Video from Ingredients

{
  "generation_type": "video_from_ingredients",
  "data": {
    "prompt": "combine these 3 products in a tabletop pan-around shot",
    "model": "pika",
    "asset_resource_ids": [4821, 4822, 4823],
    "aspect_ratio": "9:16",
    "resolution": "1080p",
    "native_audio": false,
    "duration": 5
  }
}

Use when you want the generator to composite multiple uploaded assets. resolution and native_audio are optional and model-dependent.

Speech from Text

Three voice methods:

my_voices (use a saved voice)

{
  "generation_type": "speech_from_text",
  "data": {
    "script": "Welcome to Santiago's taco tour...",
    "voice_method": "my_voices",
    "voice_id": "21m00Tcm4TlvDq8ikWAM",
    "enhance_voice": true,
    "speed": 1.0
  }
}

design_voice (voice from a text description)

{
  "generation_type": "speech_from_text",
  "data": {
    "script": "Welcome to Santiago's taco tour...",
    "voice_method": "design_voice",
    "language": "en",
    "gender": "male",
    "voice_model_provider": "supertonic_3",
    "enhance_voice": true
  }
}

clone_voice (voice cloned from audio)

{
  "generation_type": "speech_from_text",
  "data": {
    "script": "Welcome to Santiago's taco tour...",
    "voice_method": "clone_voice",
    "voice_model_provider": "supertonic_3",
    "audio_resource_id": 5921
  }
}

voice_model_provider is optional for design_voice and clone_voice.

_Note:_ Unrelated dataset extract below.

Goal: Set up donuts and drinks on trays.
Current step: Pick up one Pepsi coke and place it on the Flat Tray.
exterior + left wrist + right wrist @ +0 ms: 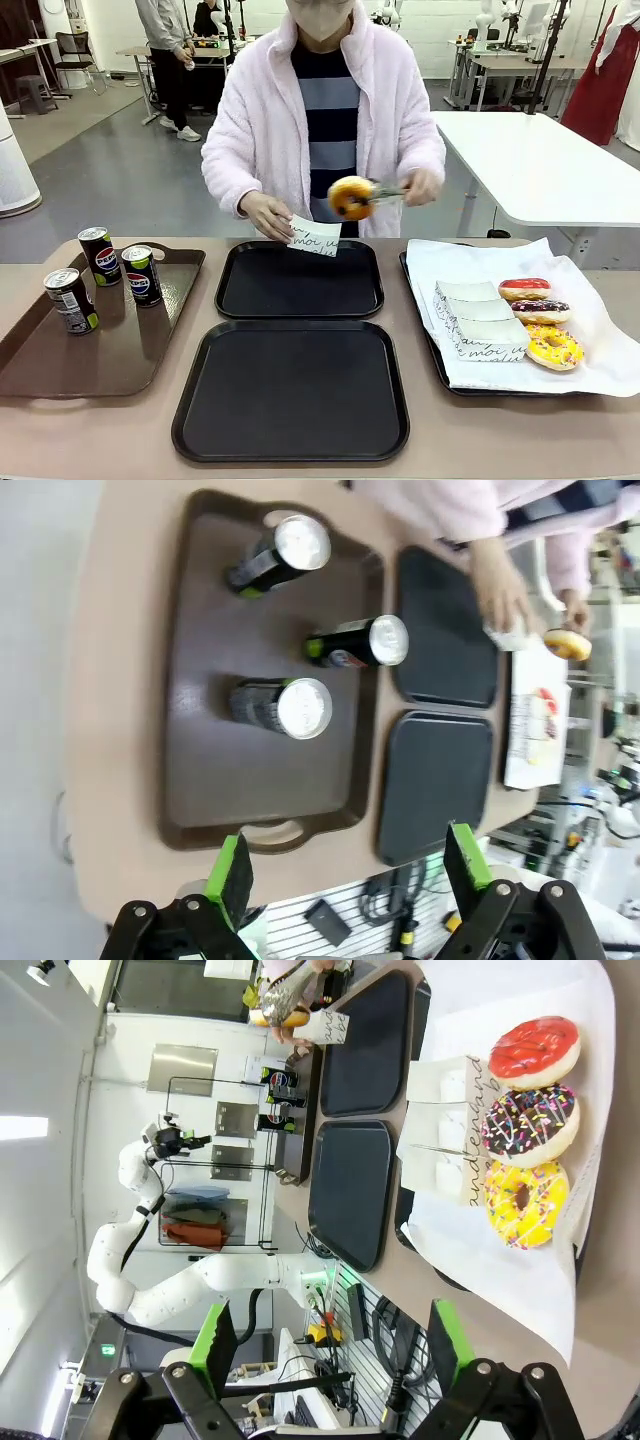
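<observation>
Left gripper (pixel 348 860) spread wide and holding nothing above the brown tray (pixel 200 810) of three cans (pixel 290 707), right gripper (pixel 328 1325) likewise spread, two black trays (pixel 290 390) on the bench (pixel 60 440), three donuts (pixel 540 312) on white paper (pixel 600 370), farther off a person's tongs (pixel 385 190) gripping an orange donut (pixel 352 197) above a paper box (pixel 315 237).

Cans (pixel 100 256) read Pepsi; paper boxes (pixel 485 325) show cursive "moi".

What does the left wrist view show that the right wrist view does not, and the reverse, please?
Left wrist view: the cans' silver tops from above, the brown tray's handle, the open left fingers. Right wrist view: sprinkles on the donuts on white paper, the open right fingers, the left arm afar. Shared: both black trays and the person's held donut.
</observation>
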Tool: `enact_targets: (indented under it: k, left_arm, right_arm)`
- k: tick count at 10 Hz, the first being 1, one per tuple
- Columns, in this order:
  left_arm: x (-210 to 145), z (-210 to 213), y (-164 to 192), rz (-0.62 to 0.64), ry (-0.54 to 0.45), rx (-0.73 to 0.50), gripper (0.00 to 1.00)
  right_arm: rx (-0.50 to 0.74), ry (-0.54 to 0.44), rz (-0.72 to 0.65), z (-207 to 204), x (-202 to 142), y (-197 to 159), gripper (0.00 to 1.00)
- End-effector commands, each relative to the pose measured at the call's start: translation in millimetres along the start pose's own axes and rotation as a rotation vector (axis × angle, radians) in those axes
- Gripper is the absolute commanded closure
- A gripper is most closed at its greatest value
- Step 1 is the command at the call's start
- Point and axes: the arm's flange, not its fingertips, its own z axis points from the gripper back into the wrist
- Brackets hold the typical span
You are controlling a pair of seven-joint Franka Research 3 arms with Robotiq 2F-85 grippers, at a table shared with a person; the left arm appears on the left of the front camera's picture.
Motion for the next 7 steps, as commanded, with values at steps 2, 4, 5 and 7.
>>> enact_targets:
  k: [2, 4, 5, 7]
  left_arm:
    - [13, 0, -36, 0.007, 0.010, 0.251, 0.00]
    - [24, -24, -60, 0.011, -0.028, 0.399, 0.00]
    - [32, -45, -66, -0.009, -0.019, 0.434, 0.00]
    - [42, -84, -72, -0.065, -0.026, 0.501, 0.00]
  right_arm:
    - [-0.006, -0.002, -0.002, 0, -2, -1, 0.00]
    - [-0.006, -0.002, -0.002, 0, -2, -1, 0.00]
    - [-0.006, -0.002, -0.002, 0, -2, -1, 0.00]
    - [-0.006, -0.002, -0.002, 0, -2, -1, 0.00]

It defaults to supertonic_3; use qwen3_voice_design for Qwen.

Lipsync

{
  "generation_type": "lipsync",
  "data": {
    "model": "sync_so",
    "video_resource_id": 6001,
    "audio_resource_id": 5921
  }
}

Models: sync_so, gen.

Captions

{
  "generation_type": "captions",
  "data": {
    "model": "gemini",
    "source_resource_id": 6001
  }
}

Works from either audio or video source. Returns caption timing data usable as a caption layer.

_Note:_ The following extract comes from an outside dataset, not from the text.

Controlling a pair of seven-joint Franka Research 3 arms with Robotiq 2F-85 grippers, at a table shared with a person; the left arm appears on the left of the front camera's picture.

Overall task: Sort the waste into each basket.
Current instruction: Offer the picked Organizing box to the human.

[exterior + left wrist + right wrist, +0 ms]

Media (pass-through upload)

{
  "generation_type": "media",
  "data": {
    "content_resource_id": 7000
  }
}

No AI generation — just attaches an uploaded asset to the cell. Useful for background music, uploaded b-roll, etc.

Render (composite)

POST /v1/vidsheet/:id/cells/:cell_id/render?agent_id=

No generation_type in the body — the render endpoint is dedicated. It composites all layers on the cell in order into one final video. Output lives in the cell’s output_resources.